# [TASK DIRECTIONS]
The records that follow are to be copied word for word. Pictures should be omitted.

(Stored items from a collection)

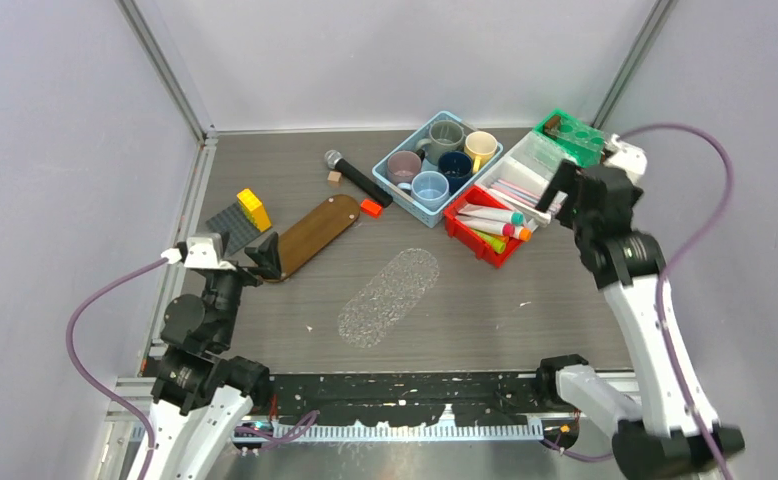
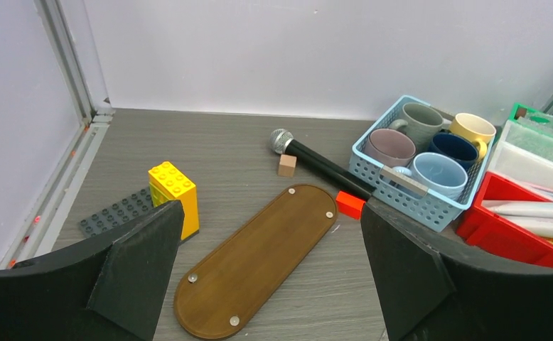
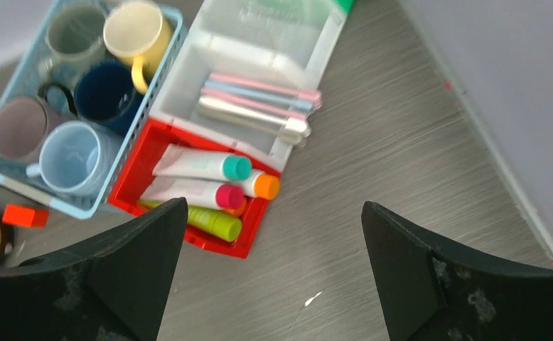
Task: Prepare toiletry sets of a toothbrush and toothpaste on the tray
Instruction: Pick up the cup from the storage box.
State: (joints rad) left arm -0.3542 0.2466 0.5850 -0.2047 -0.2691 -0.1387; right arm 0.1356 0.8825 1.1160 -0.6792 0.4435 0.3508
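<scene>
Pink, blue and white toothbrushes (image 3: 259,99) lie in a clear bin (image 3: 188,78) at the back right (image 1: 520,195). Several toothpaste tubes (image 3: 202,177) with teal, orange, pink and green caps fill the red bin (image 3: 210,245) beside it (image 1: 490,225). A brown oval tray (image 1: 310,235) lies bare at the left, slanted (image 2: 259,263). My right gripper (image 3: 274,206) hangs open above the table just beside the red bin (image 1: 565,190). My left gripper (image 2: 270,209) stands open over the brown tray's near end (image 1: 260,252), holding nothing.
A clear textured oval (image 1: 390,297) lies mid-table. A blue basket (image 1: 405,205) of mugs sits behind it. A black microphone (image 1: 357,178), a wooden cube (image 1: 334,177) and a red block (image 1: 370,208) lie nearby. A yellow brick (image 1: 254,208) stands on a grey baseplate (image 1: 227,225). A green box (image 1: 570,135) is at the back right.
</scene>
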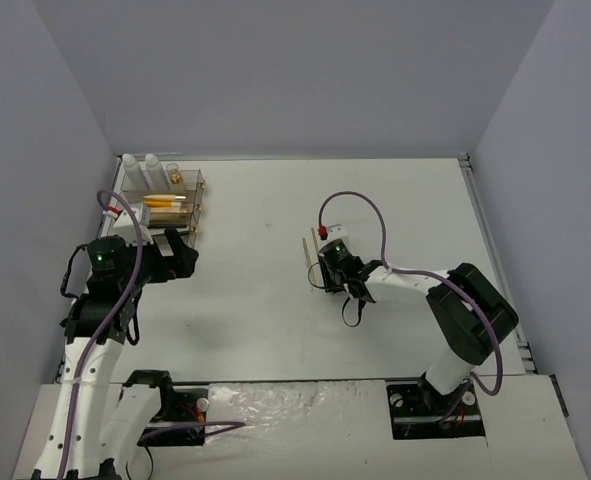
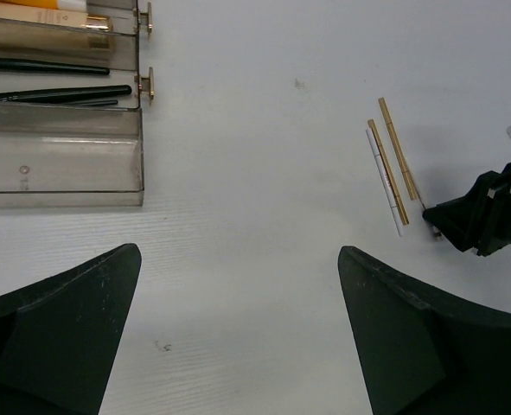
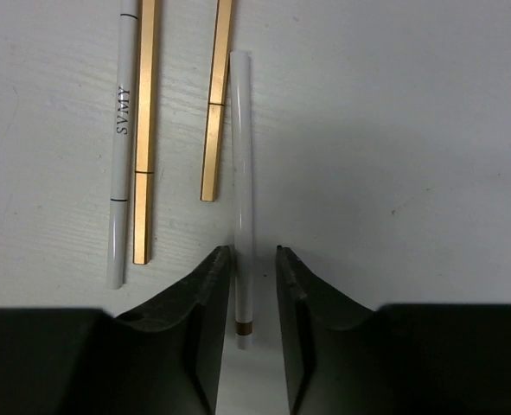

# [OUTPUT FOR THIS TASK]
Task: Prepare toiletry sets of a toothbrush and toothpaste on the tray
Instruction: Pick up the cup from the storage box.
State: (joints rad) left arm -0.3542 0.2466 0.5850 -0.2047 -0.2691 -0.1387; right arm 0.1356 0.8825 1.1160 -0.6792 0.4435 0.3508
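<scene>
Pink, blue and white toothbrushes (image 3: 259,99) lie in a clear bin (image 3: 188,78) at the back right (image 1: 520,195). Several toothpaste tubes (image 3: 202,177) with teal, orange, pink and green caps fill the red bin (image 3: 210,245) beside it (image 1: 490,225). A brown oval tray (image 1: 310,235) lies bare at the left, slanted (image 2: 259,263). My right gripper (image 3: 274,206) hangs open above the table just beside the red bin (image 1: 565,190). My left gripper (image 2: 270,209) stands open over the brown tray's near end (image 1: 260,252), holding nothing.
A clear textured oval (image 1: 390,297) lies mid-table. A blue basket (image 1: 405,205) of mugs sits behind it. A black microphone (image 1: 357,178), a wooden cube (image 1: 334,177) and a red block (image 1: 370,208) lie nearby. A yellow brick (image 1: 254,208) stands on a grey baseplate (image 1: 227,225). A green box (image 1: 570,135) is at the back right.
</scene>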

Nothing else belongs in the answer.